> WHAT TO WORK ON
In the listing below, the lines starting with the line with "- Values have" and going on through the line with "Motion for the" are to be reproduced exactly, and only those.

SUPPLIED DATA Start Marker

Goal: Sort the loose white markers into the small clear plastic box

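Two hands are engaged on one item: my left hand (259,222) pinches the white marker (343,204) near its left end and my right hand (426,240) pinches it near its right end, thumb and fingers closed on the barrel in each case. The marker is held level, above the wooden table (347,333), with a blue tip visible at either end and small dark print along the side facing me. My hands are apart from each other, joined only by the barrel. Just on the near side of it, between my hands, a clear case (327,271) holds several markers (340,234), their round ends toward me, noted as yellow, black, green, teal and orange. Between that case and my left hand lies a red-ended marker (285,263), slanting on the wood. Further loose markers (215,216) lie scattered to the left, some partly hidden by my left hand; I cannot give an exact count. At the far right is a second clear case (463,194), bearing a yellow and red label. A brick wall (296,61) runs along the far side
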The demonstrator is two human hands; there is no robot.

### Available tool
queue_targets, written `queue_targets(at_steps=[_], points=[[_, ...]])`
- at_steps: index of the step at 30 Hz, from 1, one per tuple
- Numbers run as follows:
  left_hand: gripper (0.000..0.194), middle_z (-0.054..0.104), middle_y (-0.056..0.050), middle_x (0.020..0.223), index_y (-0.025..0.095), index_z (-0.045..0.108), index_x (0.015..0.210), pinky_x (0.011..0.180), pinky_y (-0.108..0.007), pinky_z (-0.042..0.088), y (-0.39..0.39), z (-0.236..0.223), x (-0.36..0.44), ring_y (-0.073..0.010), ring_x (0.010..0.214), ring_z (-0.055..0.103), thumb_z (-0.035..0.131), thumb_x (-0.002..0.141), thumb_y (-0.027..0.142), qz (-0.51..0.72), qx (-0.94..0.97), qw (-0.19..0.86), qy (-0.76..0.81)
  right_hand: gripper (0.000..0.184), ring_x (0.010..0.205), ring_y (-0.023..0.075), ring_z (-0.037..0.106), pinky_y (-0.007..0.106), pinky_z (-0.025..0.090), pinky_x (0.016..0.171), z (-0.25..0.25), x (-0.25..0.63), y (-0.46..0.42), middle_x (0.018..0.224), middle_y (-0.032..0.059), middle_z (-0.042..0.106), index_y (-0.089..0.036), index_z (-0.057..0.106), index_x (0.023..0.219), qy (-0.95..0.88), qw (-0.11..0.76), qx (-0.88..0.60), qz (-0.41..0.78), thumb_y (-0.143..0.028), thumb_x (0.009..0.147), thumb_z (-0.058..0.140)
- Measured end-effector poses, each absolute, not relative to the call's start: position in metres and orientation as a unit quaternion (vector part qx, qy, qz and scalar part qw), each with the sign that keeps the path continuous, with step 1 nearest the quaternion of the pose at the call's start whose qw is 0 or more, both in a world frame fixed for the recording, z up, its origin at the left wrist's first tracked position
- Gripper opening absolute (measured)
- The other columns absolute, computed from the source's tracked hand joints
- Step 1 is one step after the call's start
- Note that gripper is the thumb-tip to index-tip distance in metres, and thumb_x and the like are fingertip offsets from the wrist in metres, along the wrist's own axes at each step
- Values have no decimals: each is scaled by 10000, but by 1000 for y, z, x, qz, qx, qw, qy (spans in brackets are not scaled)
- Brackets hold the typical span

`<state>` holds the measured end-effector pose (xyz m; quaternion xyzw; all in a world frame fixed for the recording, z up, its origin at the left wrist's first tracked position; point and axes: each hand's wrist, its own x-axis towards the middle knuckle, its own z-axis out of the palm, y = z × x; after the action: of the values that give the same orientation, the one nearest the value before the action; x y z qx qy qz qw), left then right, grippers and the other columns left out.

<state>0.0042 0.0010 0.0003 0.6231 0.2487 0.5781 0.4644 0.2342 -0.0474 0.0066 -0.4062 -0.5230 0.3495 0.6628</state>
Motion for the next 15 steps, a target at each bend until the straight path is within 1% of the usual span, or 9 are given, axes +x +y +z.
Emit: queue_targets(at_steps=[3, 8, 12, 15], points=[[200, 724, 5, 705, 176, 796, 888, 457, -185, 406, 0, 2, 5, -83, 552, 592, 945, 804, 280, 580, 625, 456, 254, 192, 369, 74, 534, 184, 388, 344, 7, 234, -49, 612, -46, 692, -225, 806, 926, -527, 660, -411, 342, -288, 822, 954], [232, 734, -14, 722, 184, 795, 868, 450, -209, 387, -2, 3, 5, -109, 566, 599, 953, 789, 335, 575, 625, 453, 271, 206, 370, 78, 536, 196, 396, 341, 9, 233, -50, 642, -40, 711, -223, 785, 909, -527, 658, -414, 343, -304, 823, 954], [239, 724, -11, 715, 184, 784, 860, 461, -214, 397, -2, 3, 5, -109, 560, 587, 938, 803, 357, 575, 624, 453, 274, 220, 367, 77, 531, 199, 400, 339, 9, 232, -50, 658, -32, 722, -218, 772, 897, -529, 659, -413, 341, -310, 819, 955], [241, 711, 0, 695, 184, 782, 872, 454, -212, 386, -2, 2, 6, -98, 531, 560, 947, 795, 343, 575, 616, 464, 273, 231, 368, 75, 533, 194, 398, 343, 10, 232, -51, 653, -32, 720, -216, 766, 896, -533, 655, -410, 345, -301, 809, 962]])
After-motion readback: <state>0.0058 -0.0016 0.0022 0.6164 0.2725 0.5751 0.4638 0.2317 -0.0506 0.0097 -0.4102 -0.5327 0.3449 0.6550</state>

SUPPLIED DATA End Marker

> RESULT OF THIS EXERCISE
- Values have no decimals: each is scaled by 10000, but by 1000 for y, z, x, qz, qx, qw, qy (spans in brackets are not scaled)
- Brackets hold the typical span

`<state>` holds the measured end-effector pose (xyz m; quaternion xyzw; all in a world frame fixed for the recording, z up, its origin at the left wrist's first tracked position; point and axes: each hand's wrist, its own x-axis towards the middle knuckle, its own z-axis out of the palm, y = z × x; after the action: of the values that give the same orientation, the one nearest the value before the action; x y z qx qy qz qw), left then right, grippers and the other columns left out.

<state>0.0042 0.0010 0.0003 0.6231 0.2487 0.5781 0.4644 0.2342 -0.0474 0.0066 -0.4062 -0.5230 0.3495 0.6628</state>
Motion for the next 15 steps, a target at each bend until the straight path is within 1% of the usual span, or 9 are given, axes +x +y +z.

That wraps up the exercise.